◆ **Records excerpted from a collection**
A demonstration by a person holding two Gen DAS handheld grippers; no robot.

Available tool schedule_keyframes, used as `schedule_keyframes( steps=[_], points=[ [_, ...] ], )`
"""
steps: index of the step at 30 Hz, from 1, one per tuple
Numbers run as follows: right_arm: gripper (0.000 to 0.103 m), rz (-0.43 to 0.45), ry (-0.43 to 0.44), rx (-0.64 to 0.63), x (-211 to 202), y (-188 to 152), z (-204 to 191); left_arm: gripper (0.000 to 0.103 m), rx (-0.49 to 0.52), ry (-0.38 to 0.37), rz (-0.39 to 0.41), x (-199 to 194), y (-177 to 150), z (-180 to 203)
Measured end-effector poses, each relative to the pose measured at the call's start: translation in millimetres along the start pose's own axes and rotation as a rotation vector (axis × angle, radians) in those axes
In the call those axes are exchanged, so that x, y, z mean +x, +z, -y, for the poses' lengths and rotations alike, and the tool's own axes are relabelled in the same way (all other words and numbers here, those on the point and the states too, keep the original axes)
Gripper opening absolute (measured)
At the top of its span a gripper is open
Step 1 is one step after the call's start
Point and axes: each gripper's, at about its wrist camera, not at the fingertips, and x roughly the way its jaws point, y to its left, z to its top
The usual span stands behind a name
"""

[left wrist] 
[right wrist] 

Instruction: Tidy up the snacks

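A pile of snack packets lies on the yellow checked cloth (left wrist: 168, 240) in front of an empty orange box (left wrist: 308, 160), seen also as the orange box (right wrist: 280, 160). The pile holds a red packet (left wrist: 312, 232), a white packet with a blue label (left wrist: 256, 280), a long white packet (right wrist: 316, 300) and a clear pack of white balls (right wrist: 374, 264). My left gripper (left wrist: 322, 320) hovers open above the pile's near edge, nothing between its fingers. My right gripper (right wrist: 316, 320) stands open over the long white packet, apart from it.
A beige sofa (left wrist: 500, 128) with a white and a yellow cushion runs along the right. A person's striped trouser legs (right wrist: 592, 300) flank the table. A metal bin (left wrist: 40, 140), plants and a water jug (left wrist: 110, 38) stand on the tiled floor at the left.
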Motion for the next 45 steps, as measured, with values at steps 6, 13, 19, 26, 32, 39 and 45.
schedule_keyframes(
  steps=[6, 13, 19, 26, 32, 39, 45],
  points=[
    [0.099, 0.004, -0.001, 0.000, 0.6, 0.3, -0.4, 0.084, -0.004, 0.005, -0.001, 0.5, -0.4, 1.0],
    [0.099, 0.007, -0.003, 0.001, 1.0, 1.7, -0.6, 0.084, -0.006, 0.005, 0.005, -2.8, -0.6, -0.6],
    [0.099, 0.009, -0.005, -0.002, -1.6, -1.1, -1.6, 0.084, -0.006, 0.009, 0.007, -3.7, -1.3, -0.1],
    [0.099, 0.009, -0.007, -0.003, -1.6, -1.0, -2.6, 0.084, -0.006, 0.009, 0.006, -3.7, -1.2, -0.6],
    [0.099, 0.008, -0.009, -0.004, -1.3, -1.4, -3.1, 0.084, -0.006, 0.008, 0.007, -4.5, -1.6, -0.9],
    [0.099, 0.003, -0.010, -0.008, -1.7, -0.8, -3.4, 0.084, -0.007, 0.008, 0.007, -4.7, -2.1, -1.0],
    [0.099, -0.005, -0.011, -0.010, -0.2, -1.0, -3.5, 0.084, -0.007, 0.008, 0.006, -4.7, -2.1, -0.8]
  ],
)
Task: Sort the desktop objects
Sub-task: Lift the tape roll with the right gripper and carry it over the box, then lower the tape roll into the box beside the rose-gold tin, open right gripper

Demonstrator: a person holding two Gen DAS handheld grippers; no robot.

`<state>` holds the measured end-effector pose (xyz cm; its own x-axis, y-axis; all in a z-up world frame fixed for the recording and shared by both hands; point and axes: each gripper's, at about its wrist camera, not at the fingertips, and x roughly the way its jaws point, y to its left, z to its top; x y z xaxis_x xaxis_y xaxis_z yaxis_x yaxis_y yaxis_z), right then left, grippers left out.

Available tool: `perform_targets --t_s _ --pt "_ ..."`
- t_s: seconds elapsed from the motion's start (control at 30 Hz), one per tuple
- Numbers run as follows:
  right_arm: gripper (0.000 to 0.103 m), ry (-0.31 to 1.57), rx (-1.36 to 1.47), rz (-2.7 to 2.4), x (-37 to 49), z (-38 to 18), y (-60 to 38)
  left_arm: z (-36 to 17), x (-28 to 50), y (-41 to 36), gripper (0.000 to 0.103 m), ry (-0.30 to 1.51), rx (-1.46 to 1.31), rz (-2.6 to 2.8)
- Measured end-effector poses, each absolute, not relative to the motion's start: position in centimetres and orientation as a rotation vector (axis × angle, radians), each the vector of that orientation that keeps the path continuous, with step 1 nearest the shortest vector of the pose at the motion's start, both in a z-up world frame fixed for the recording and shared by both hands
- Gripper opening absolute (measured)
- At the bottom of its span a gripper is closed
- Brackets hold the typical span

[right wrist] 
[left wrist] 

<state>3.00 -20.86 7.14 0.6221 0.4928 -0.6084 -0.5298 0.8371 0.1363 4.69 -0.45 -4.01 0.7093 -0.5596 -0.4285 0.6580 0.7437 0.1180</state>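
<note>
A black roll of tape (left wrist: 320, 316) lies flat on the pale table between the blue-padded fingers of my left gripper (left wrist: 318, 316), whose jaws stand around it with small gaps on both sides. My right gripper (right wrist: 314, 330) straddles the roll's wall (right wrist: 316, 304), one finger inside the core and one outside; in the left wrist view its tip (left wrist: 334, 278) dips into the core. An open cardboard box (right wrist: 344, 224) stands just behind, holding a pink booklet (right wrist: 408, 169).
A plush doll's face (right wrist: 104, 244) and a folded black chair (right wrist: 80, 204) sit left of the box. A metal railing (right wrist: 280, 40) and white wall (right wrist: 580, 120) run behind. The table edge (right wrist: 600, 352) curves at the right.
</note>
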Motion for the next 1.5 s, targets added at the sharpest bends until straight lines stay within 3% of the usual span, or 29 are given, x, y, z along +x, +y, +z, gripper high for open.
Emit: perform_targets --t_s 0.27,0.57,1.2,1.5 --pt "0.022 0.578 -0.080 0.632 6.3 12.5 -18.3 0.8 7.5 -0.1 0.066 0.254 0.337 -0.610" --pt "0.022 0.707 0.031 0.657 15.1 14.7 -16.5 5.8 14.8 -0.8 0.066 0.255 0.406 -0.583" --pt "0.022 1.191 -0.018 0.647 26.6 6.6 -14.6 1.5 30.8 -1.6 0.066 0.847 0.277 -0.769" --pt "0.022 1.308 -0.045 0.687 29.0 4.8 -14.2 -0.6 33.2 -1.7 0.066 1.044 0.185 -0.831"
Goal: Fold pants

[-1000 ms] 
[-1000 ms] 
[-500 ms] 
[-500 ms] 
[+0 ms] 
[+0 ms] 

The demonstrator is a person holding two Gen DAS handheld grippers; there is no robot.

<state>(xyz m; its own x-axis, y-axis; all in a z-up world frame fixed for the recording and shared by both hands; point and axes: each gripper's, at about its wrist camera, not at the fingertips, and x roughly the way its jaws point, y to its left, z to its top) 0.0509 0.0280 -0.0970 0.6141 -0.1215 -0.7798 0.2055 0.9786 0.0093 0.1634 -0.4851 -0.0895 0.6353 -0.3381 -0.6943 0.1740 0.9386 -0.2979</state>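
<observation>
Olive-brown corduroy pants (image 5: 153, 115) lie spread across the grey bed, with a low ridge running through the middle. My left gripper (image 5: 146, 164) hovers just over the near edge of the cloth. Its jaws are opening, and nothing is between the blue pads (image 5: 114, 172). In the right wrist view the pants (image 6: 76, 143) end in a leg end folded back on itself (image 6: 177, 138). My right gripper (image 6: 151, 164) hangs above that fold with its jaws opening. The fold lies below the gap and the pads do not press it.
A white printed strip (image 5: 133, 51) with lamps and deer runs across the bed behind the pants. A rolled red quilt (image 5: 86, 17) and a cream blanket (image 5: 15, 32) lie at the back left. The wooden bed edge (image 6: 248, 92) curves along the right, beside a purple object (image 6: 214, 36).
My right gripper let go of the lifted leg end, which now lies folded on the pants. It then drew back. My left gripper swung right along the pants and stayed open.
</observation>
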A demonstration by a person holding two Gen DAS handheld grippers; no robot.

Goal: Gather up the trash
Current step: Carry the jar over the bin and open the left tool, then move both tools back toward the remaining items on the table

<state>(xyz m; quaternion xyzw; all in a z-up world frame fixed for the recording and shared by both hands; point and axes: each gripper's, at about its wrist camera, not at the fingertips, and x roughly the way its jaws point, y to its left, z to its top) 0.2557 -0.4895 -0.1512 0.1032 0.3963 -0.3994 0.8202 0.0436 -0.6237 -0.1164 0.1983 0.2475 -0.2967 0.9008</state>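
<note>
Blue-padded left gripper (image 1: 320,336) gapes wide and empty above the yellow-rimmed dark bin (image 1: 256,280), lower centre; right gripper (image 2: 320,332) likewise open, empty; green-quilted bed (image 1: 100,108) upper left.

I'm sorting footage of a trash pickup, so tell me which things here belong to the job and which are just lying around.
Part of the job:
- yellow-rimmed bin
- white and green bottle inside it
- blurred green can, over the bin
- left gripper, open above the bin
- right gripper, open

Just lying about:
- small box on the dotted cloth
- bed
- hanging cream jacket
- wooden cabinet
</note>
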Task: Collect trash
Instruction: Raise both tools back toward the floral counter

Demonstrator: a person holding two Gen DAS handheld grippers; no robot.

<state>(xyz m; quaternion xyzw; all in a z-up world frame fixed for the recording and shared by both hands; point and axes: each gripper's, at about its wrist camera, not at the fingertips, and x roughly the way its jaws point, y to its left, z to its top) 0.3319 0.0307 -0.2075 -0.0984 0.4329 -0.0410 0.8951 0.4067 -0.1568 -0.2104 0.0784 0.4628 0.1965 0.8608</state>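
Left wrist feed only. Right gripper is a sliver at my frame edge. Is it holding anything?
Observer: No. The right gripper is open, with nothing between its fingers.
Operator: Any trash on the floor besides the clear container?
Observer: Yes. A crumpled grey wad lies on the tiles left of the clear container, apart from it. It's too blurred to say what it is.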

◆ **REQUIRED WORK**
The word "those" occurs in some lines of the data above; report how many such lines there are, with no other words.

◆ **TASK RESPONSE**
2